A recent study conducted by researchers from Zhejiang A&F University highlights a new approach to mineral identification using fused laser-induced breakdown spectroscopy (LIBS) and Raman spectroscopy with machine learning. This new method proposed in this study combines molecular and elemental data to accurately distinguish between different mineral types (1). By applying techniques like t-distributed stochastic neighbor embedding (t-SNE) and machine learning models such as partial least squares–discriminant analysis (PLS-DA) and kernel extreme learning machine (K-ELM), the system achieved classification accuracies of up to 98.4% across six mineral types (1). This integrated approach simplifies analysis, enhances efficiency, and holds promise for broad applications in geology and mineral exploration.

Compact LIBS Sensor Modernizes Crime Scene Forensics

This study presents a new LIBS sensor for forensic analysis. Conducted by researchers from ENEA and Fraunhofer ICT, the study demonstrated how this portable sensor enabled on-site, highly sensitive chemical analysis without extensive sample preparation, and it demonstrated precision when analyzing forensic samples like soil, fingerprints, and gunshot residue (2). The sensor's depth profiling capability allows detailed examination of layered materials, such as automotive paint. With a user-friendly interface and real-time data integration, the LIBS sensor reduces contamination risks, enhances crime scene investigations, and has potential applications in environmental monitoring and cultural heritage preservation (2).

Laser Induced Breakdown Spectroscopy Combined with a Tuned Back Propagation Algorithm for Oil Crop Straw Combustion Smoke Detection and Traceability

A system combining laser-induced breakdown spectroscopy (LIBS) and a back propagation (BP) neural network (NN) was developed to analyze and trace crop-burning smoke.

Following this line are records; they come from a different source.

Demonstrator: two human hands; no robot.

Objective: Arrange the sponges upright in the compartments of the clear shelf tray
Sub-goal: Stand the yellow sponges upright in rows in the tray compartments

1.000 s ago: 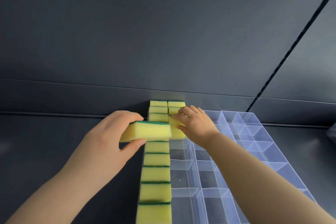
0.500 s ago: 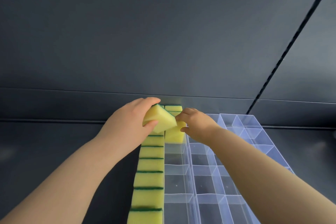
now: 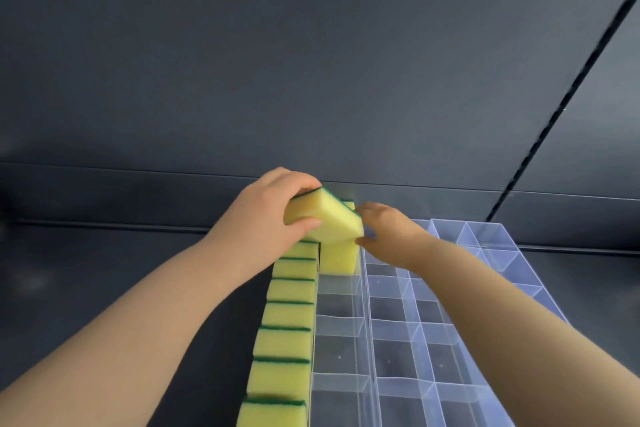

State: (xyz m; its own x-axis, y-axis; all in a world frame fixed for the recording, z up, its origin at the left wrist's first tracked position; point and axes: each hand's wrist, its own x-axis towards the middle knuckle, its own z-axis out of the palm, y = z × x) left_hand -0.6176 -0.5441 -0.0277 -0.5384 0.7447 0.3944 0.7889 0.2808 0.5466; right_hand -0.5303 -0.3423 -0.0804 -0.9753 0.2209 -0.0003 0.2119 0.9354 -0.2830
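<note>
Left hand, gripping the sponge, has swung it rightward; right hand, fingers relaxed, stays beside it.

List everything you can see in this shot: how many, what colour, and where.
yellow foam sponges with green scouring backs: at least seven, yellow and green, upright in a row down the tray's leftmost column
second-column sponge: one plainly in view, yellow, upright at the far end of the next column
tilted sponge: one, yellow and green, held above the second-column sponge
clear plastic compartment tray: one, transparent, on the shelf
dark grey shelf surface: one, under the tray
dark grey back panel: one, behind the shelf
left hand: one, grips the tilted sponge
right hand: one, fingertips at the sponges' right edges
</note>
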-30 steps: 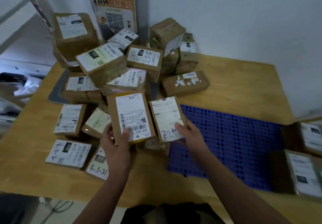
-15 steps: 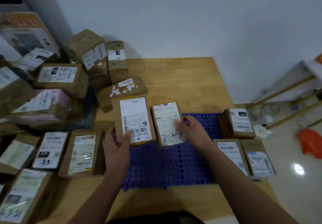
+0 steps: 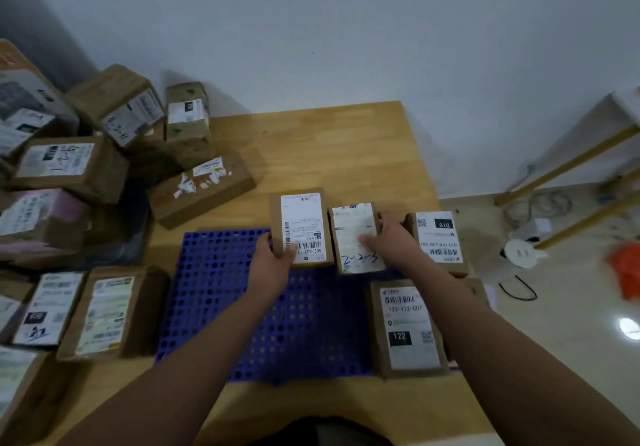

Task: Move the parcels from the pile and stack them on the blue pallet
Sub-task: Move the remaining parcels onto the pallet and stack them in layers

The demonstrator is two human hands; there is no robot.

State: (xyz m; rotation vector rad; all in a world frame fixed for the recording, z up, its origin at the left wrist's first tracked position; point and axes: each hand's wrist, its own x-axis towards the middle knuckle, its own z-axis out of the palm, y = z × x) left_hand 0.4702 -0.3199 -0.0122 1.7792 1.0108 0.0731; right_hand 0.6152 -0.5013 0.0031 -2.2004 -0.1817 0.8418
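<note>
Progress early — two brown cardboard parcels (image 3: 405,327) on the blue perforated pallet (image 3: 221,289), left hand (image 3: 273,267) gripping a barcoded box (image 3: 301,218), right hand (image 3: 389,243) a pen-marked box (image 3: 351,237), heap (image 3: 79,168) waiting.

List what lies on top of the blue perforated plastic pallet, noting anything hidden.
On the blue pallet, at its right, lie brown cardboard parcel 122 and parcel 010; the right forearm hides most of a third.

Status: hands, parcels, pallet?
Left hand grips brown cardboard parcel with barcode label. Right hand grips white-labelled parcel with blue handwriting. Both at far edge of blue perforated pallet. Path clear.
</note>
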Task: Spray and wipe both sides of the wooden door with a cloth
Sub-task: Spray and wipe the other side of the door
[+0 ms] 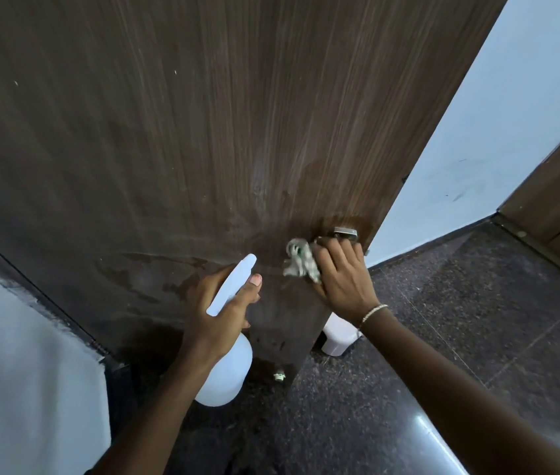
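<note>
A dark brown wooden door (203, 125) fills most of the view, with wet streaks and patches low down. My left hand (218, 311) grips a white spray bottle (227, 368) by its neck, nozzle pointing up at the door. My right hand (342, 272) holds a crumpled grey-white cloth (300, 260) against the door, just below a metal handle (345, 233) near the door's right edge.
A pale wall (477, 132) stands to the right of the door, another pale wall (21, 354) to the left. Dark speckled floor (443, 320) lies below. A small white bin (338, 334) sits behind the door's edge. A brown wooden frame (559, 200) is at far right.
</note>
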Tool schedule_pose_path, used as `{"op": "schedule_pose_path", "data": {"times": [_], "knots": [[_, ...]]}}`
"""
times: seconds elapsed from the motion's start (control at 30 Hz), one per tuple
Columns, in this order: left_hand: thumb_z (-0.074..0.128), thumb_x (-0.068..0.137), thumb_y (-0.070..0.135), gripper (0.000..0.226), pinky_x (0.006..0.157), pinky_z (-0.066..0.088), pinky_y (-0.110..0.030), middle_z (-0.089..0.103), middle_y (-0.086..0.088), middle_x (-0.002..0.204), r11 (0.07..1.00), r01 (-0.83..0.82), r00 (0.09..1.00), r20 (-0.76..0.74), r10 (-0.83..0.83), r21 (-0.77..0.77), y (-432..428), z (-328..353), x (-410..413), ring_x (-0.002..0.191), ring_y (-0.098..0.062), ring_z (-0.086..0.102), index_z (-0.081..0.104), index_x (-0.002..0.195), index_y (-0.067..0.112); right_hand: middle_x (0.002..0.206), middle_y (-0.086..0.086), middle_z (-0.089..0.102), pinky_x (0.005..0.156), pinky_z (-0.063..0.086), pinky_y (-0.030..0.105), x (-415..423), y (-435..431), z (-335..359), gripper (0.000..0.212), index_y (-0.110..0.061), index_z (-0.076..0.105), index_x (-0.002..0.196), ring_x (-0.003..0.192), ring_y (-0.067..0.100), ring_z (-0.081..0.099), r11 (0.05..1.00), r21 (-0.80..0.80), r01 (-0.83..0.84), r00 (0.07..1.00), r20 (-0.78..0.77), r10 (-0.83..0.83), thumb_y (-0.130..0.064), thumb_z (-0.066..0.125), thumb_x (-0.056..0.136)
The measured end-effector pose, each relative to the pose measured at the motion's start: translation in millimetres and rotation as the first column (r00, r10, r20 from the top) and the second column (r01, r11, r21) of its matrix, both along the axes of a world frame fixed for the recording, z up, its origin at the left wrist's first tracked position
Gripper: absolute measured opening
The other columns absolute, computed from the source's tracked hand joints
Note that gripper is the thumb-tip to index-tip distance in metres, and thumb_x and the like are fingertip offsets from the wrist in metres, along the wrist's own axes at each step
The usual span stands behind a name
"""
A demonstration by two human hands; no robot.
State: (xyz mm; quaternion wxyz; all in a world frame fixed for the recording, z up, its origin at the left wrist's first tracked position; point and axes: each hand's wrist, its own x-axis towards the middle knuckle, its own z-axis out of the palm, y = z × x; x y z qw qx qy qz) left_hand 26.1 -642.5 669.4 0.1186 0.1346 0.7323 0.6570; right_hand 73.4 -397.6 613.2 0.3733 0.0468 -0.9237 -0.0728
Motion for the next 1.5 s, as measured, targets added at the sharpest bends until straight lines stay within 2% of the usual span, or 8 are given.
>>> {"op": "schedule_pose_path", "data": {"times": [0.2,0.33,0.5,0.7,0.87,1.0,1.13,1.5], "knots": [[0.071,0.089,0.027,0.021,0.045,0.049,-0.02,0.074,0.002,0.08,1.0,0.009,1.0,0.007,-0.009,-0.012,-0.6,-4.0,-8.2,0.061,-0.007,0.067,0.072,0.109,0.021,0.112,0.007,0.064,0.088,0.044,0.043,0.0,6.2,-27.8,0.04,-0.012,0.058,0.143,0.097,0.029,0.06,0.967,0.23,0.11,0.994,-0.005,-0.112,-0.014,0.051,0.104],[0.071,0.089,0.026,0.022,0.045,0.049,-0.021,0.074,-0.001,0.082,0.999,0.03,1.0,0.005,-0.029,-0.013,-0.4,-5.1,-11.6,0.064,-0.008,0.069,0.072,0.11,0.019,0.079,0.006,0.057,0.07,0.041,0.042,-24.5,-5.6,-18.1,0.008,-0.009,0.066,0.1,0.071,0.028,0.055,0.957,0.241,0.164,0.983,-0.12,-0.138,-0.009,0.058,0.098],[0.072,0.087,0.03,0.024,0.048,0.05,-0.017,0.072,0.003,0.093,0.999,0.012,0.999,0.054,-0.011,-0.029,1.8,-8.0,-10.4,0.069,-0.013,0.069,0.069,0.11,0.023,0.06,0.005,0.056,0.073,0.038,0.04,-47.4,-7.1,-11.0,0.026,-0.012,0.058,0.074,0.062,0.028,0.055,0.962,0.167,0.217,0.971,-0.136,-0.196,-0.02,0.051,0.097],[0.071,0.087,0.034,0.026,0.048,0.049,-0.017,0.073,0.0,0.093,1.0,-0.005,0.998,0.057,0.007,-0.029,10.3,-8.4,-8.5,0.063,-0.013,0.067,0.07,0.109,0.021,0.056,0.009,0.063,0.074,0.035,0.042,-50.6,-34.2,-2.2,0.054,-0.013,0.063,0.064,0.064,0.03,0.061,0.896,-0.262,0.358,0.928,-0.004,-0.372,-0.047,0.047,0.102],[0.071,0.088,0.031,0.024,0.048,0.049,-0.019,0.074,-0.003,0.089,0.999,-0.036,0.999,0.028,0.035,0.005,18.7,-2.3,0.6,0.068,-0.019,0.068,0.072,0.109,0.019,0.061,0.005,0.06,0.06,0.041,0.036,-3.6,-39.6,33.0,0.047,-0.008,0.065,0.071,0.058,0.028,0.059,0.516,-0.854,0.066,0.913,-0.157,-0.376,-0.045,0.051,0.096],[0.071,0.088,0.027,0.024,0.048,0.049,-0.019,0.073,-0.004,0.092,0.996,-0.07,0.996,0.053,0.068,0.047,21.9,2.5,15.6,0.078,-0.021,0.071,0.07,0.111,0.018,0.082,-0.002,0.064,0.054,0.038,0.027,54.9,-37.5,36.9,0.027,-0.014,0.066,0.098,0.062,0.021,0.06,0.686,-0.695,0.216,0.91,-0.111,-0.399,-0.039,0.063,0.086],[0.072,0.088,0.026,0.018,0.048,0.05,-0.019,0.074,0.0,0.088,0.993,-0.104,0.994,0.044,0.101,0.062,25.5,3.6,35.2,0.081,-0.015,0.072,0.071,0.106,0.023,0.136,0.006,0.061,0.052,0.056,0.035,54.6,-46.5,0.1,0.08,-0.02,0.055,0.148,0.072,0.027,0.069,0.896,-0.328,0.299,0.954,0.131,-0.27,-0.014,0.084,0.073],[0.072,0.087,0.033,0.026,0.05,0.051,-0.018,0.074,0.0,0.091,0.984,-0.179,0.983,0.034,0.178,0.022,39.8,-18.3,59.0,0.079,-0.017,0.072,0.07,0.11,0.02,0.115,0.013,0.075,0.055,0.057,0.035,0.4,-36.9,-20.4,0.049,-0.006,0.075,0.12,0.066,0.03,0.071,0.93,-0.146,0.338,0.934,0.17,-0.313,-0.019,0.037,0.092]]}}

In this peer-reviewed article, smoke from three types of crop straws (rape seed, corn, sesame) are examined, detecting heavy metals like Fe, Mn, Sr, and Ba in the emissions (3). The BP neural network was trained on normalized spectral data, achieving 86.67% prediction accuracy for identifying the source of combustion (3). This approach demonstrates the potential of LIBS and BP methods for rapid, in situ air quality monitoring and tracing crop-burning emissions, offering a promising tool for environmental management and pollution control (3).

Evaluating the Impact of ICP-MS and LIBS on Environmental Monitoring

A recent review in Journal of Analytical Atomic Spectrometry highlights key advancements in environmental and geological analysis driven by spectroscopy. Tire particles, a significant pollution source, are now studied using unmanned aerial vehicles (UAVs) for remote air sampling (4). Inductively coupled plasma–mass spectrometry (ICP-MS) enables single-particle analysis, offering detailed insights into air pollution. Innovations like magnetic nanoparticles in flame atomic absorption spectroscopy (FAAS) and single-chamber laser-ablation LIBS enhance trace metal detection and plant analysis (4). Green chemistry trends emphasize sustainable reagents, while improved digestion and preconcentration methods benefit soil and geological studies (4). Microanalytical techniques and new reference materials (RMs) improve isotopic analyses, complemented by specialized software for streamlined data processing, advancing environmental research (4).

Boosting Deep-Sea Mineral Exploration with LIBS

This recent study shows how LIBS is being used in deep-sea exploration. LIBS analyzes light emitted from laser-induced plasma to detect elements, but its sensitivity decreases under deep-sea high-pressure conditions (5).

Lanxiang Sun's study enhanced LIBS performance using high-pressure helium gas to replace water on sample surfaces, improving spectral signal detection at 60 MPa pressure (5). Their approach demonstrated the ability to use LIBS for marine research while supporting efficient resource detection (5).

References

1. Workman, Jr., J. Next-Gen Mineral Identification: Fusing LIBS and Raman Spectroscopy with Machine Learning. Spectroscopy. Available at: https://www.spectroscopyonline.com/view/next-gen-mineral-identification-fusing-libs-and-raman-spectroscopy-with-machine-learning (accessed 2024-11-13).
2. Workman, Jr., J. Compact LIBS Sensor Modernizes Crime Scene Forensics. Spectroscopy. Available at: https://www.spectroscopyonline.com/view/compact-libs-sensor-modernizes-crime-scene-forensics (accessed 2024-11-13).
3. Shen, L.; Tian, L.; Tian, D.; et al. Laser Induced Breakdown Spectroscopy Combined with a Tuned Back Propagation Algorithm for Oil Crop Straw Combustion Smoke Detection and Traceability. Spectroscopy 2024, ASAP. https://www.spectroscopyonline.com/view/laser-induced-breakdown-spectroscopy-combined-with-a-tuned-back-propagation-algorithm-for-oil-crop-straw-combustion-smoke-detection-and-traceability
4. Wetzel, W. Evaluating the Impact of ICP-MS and LIBS on Environmental Monitoring. Spectroscopy. Available at: https://www.spectroscopyonline.com/view/evaluating-the-impact-of-icp-ms-and-libs-on-environmental-monitoring (accessed 2024-11-13).
5. Wetzel, W. Boosting Deep-Sea Mineral Exploration with LIBS. Spectroscopy. Available at: https://www.spectroscopyonline.com/view/boosting-deep-sea-mineral-exploration-with-libs (accessed 2024-11-13).